▶ Exercise aim
Write out the listing beneath this instruction in its entirety, exactly as it reads.

>>>>

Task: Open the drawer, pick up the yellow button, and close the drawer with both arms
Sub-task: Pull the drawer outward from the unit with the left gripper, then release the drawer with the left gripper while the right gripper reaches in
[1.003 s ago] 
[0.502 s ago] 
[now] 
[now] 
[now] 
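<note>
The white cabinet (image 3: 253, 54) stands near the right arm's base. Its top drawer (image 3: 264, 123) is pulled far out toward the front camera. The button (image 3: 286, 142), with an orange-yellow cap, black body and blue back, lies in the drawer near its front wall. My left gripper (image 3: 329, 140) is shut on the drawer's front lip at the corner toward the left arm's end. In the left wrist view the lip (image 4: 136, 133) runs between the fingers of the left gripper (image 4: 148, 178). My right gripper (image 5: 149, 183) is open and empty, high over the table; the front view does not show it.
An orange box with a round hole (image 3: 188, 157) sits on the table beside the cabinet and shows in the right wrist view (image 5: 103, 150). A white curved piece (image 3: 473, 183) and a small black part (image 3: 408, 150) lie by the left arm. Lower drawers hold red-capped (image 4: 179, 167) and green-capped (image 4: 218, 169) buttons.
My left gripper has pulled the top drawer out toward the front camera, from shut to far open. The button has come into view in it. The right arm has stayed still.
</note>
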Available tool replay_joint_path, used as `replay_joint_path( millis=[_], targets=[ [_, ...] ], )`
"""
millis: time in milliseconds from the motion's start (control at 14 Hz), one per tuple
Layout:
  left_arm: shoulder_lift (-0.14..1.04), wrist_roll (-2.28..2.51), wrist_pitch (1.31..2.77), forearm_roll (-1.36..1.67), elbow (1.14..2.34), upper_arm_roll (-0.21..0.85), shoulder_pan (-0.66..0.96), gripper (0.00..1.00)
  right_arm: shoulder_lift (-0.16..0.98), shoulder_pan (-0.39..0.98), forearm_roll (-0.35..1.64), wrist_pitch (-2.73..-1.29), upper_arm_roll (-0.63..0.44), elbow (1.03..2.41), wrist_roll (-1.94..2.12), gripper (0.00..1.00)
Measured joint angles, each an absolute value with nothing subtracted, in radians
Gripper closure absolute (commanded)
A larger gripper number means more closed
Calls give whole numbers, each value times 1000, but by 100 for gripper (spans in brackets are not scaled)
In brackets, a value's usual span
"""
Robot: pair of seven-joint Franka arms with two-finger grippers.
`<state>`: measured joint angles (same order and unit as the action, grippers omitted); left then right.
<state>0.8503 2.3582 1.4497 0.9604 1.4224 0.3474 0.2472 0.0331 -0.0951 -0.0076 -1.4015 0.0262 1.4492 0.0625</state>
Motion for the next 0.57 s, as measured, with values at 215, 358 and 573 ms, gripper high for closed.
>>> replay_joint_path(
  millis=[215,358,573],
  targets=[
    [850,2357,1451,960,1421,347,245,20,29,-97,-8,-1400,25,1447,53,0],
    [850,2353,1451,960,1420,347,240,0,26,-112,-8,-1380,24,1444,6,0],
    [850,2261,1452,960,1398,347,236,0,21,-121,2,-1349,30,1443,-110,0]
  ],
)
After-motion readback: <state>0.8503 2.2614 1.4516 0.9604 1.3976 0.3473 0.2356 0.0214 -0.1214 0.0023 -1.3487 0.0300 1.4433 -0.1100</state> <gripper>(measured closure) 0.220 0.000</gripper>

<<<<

▶ Answer to this exercise
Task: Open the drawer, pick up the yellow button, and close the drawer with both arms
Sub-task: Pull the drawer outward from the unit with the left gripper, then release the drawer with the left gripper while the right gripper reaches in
[1.003 s ago] 
[0.502 s ago] 
[now] 
[now] 
[now] 
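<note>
The white cabinet (image 3: 253, 54) stands near the right arm's base. Its top drawer (image 3: 264, 123) is pulled far out toward the front camera. The button (image 3: 286, 142), with an orange-yellow cap, black body and blue back, lies in the drawer near its front wall. My left gripper (image 3: 329, 140) is shut on the drawer's front lip at the corner toward the left arm's end. In the left wrist view the lip (image 4: 136, 133) runs between the fingers of the left gripper (image 4: 148, 178). My right gripper (image 5: 149, 183) is open and empty, high over the table; the front view does not show it.
An orange box with a round hole (image 3: 188, 157) sits on the table beside the cabinet and shows in the right wrist view (image 5: 103, 150). A white curved piece (image 3: 473, 183) and a small black part (image 3: 408, 150) lie by the left arm. Lower drawers hold red-capped (image 4: 179, 167) and green-capped (image 4: 218, 169) buttons.
My left gripper has pulled the top drawer out toward the front camera, from shut to far open. The button has come into view in it. The right arm has stayed still.
</note>
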Available tool replay_joint_path, used as `replay_joint_path( millis=[_], targets=[ [_, ...] ], )`
"""
millis: time in milliseconds from the motion's start (control at 14 Hz), one per tuple
Layout:
  left_arm: shoulder_lift (-0.14..1.04), wrist_roll (-2.28..2.51), wrist_pitch (1.31..2.77), forearm_roll (-1.36..1.67), elbow (1.14..2.34), upper_arm_roll (-0.21..0.85), shoulder_pan (-0.66..0.96), gripper (0.00..1.00)
  right_arm: shoulder_lift (-0.16..0.98), shoulder_pan (-0.39..0.98), forearm_roll (-0.35..1.64), wrist_pitch (-2.73..-1.29), upper_arm_roll (-0.63..0.44), elbow (1.03..2.41), wrist_roll (-1.94..2.12), gripper (0.00..1.00)
Measured joint angles, each an absolute value with nothing subtracted, in radians
Gripper closure absolute (commanded)
A larger gripper number means more closed
Calls give whole numbers, each value times 1000, but by 100 for gripper (spans in brackets are not scaled)
In brackets, a value's usual span
"""
Robot: pair of seven-joint Franka arms with two-finger grippers.
`<state>`: measured joint angles (same order and unit as the action, grippers omitted); left then right.
<state>0.8503 2.3582 1.4497 0.9604 1.4224 0.3474 0.2472 0.0331 -0.0951 -0.0076 -1.4015 0.0262 1.4492 0.0625</state>
Motion for the next 0.57 s, as measured, with values at 215, 358 and 573 ms, gripper high for closed.
>>> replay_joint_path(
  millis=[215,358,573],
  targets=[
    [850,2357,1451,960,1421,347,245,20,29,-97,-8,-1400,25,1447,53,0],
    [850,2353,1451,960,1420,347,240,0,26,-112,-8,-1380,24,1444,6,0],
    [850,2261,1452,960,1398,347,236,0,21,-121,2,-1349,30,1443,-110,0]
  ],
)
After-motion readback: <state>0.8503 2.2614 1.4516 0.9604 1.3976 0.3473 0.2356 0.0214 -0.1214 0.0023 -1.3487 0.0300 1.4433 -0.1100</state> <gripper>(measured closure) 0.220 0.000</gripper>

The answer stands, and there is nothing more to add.